*TASK BRIEF*:
Would you output all the lines below precisely as they stand, leaving each picture out?
RECORDS FOR THIS EXERCISE Start Marker
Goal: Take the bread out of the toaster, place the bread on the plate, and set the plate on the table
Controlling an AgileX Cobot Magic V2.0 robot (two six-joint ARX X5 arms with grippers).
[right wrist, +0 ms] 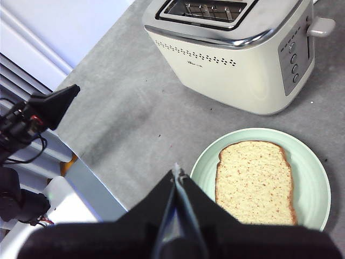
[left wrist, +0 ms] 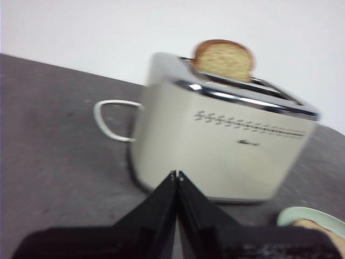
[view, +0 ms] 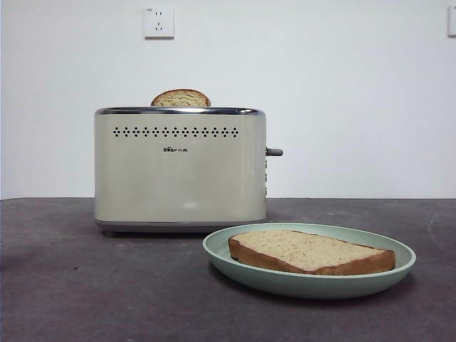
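Observation:
The bread (view: 310, 249) (right wrist: 253, 181), a large pale speckled slice with a brown crust, lies flat in the mint-green plate (view: 313, 285) (right wrist: 312, 178). The plate rests on the dark grey table (view: 71, 285), in front of the cream toaster (view: 178, 171) (right wrist: 237, 70) and to its lever side. My right gripper (right wrist: 178, 172) hangs shut and holding nothing above the table, just beside the plate's rim. Shut and likewise holding nothing, my left gripper (left wrist: 176, 175) sits in front of the toaster (left wrist: 221, 145). Neither arm shows in the front view.
A smaller, darker domed slice (view: 180, 98) (left wrist: 223, 59) pokes up from the toaster's far slot. A white cord (left wrist: 108, 121) loops on the table behind the toaster. The table's edge and the other arm's black tip (right wrist: 54, 105) lie away from the plate.

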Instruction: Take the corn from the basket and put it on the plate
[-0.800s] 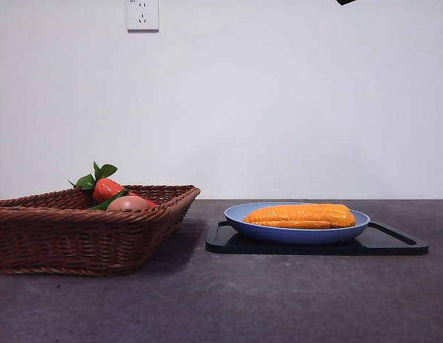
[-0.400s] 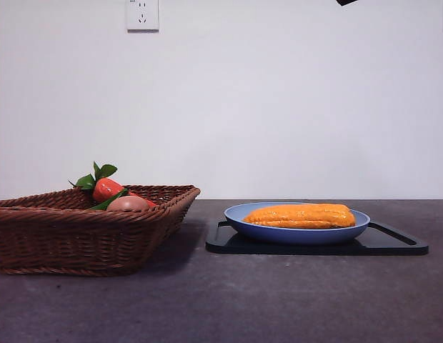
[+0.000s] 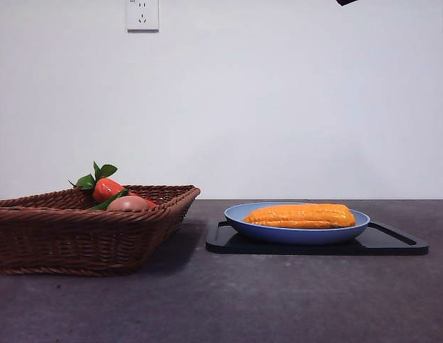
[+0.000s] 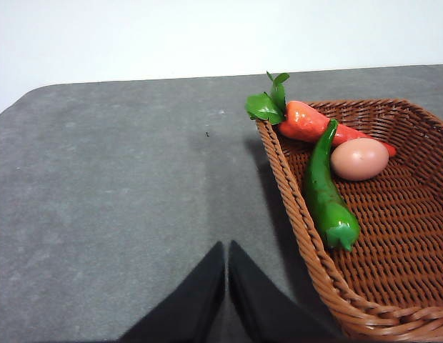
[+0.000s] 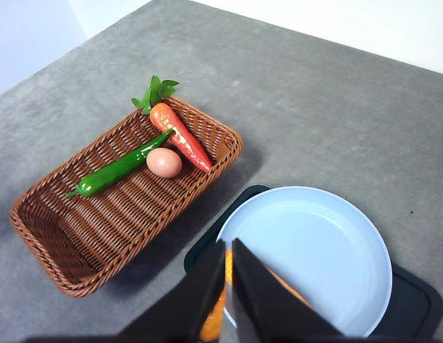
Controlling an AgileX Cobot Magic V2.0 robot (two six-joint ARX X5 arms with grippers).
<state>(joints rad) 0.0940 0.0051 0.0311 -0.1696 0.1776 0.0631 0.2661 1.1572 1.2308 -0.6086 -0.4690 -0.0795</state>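
- Nothing has changed in the front view during the last second: the corn lies flat on the light-blue plate, which sits on the black tray.
- My right hand is closed and empty, high above the plate.
- My left hand is also closed, waiting over the table beside the basket.
- In the basket I see only a carrot, a green pepper and an egg.
- I judge the task is finished.

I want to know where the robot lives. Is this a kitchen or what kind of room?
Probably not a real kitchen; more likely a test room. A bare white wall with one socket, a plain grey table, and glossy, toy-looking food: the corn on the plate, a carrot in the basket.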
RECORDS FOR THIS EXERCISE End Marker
*RESPONSE TO THIS EXERCISE*:
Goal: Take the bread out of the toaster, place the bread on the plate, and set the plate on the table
Controlling an AgileX Cobot Magic V2.0 robot (two six-joint ARX X5 arms with grippers).
[right wrist, +0 ms] 
[left wrist, +0 ms] 
[view, +0 ms] 
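Observation:
The bread (view: 310, 249) (right wrist: 253, 181), a large pale speckled slice with a brown crust, lies flat in the mint-green plate (view: 313, 285) (right wrist: 312, 178). The plate rests on the dark grey table (view: 71, 285), in front of the cream toaster (view: 178, 171) (right wrist: 237, 70) and to its lever side. My right gripper (right wrist: 178, 172) hangs shut and holding nothing above the table, just beside the plate's rim. Shut and likewise holding nothing, my left gripper (left wrist: 176, 175) sits in front of the toaster (left wrist: 221, 145). Neither arm shows in the front view.
A smaller, darker domed slice (view: 180, 98) (left wrist: 223, 59) pokes up from the toaster's far slot. A white cord (left wrist: 108, 121) loops on the table behind the toaster. The table's edge and the other arm's black tip (right wrist: 54, 105) lie away from the plate.
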
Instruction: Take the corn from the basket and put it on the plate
[-0.800s] 
[-0.400s] 
[+0.000s] 
[+0.000s] 
[+0.000s] 
Controlling an AgileX Cobot Magic V2.0 robot (two six-joint ARX X5 arms with grippers).
<state>(joints rad) 0.0940 0.0051 0.0311 -0.1696 0.1776 0.0631 0.2661 1.1572 1.2308 -0.6086 -0.4690 -0.0795</state>
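- Nothing has changed in the front view during the last second: the corn lies flat on the light-blue plate, which sits on the black tray.
- My right hand is closed and empty, high above the plate.
- My left hand is also closed, waiting over the table beside the basket.
- In the basket I see only a carrot, a green pepper and an egg.
- I judge the task is finished.

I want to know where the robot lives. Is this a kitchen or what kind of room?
Probably not a real kitchen; more likely a test room. A bare white wall with one socket, a plain grey table, and glossy, toy-looking food: the corn on the plate, a carrot in the basket.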

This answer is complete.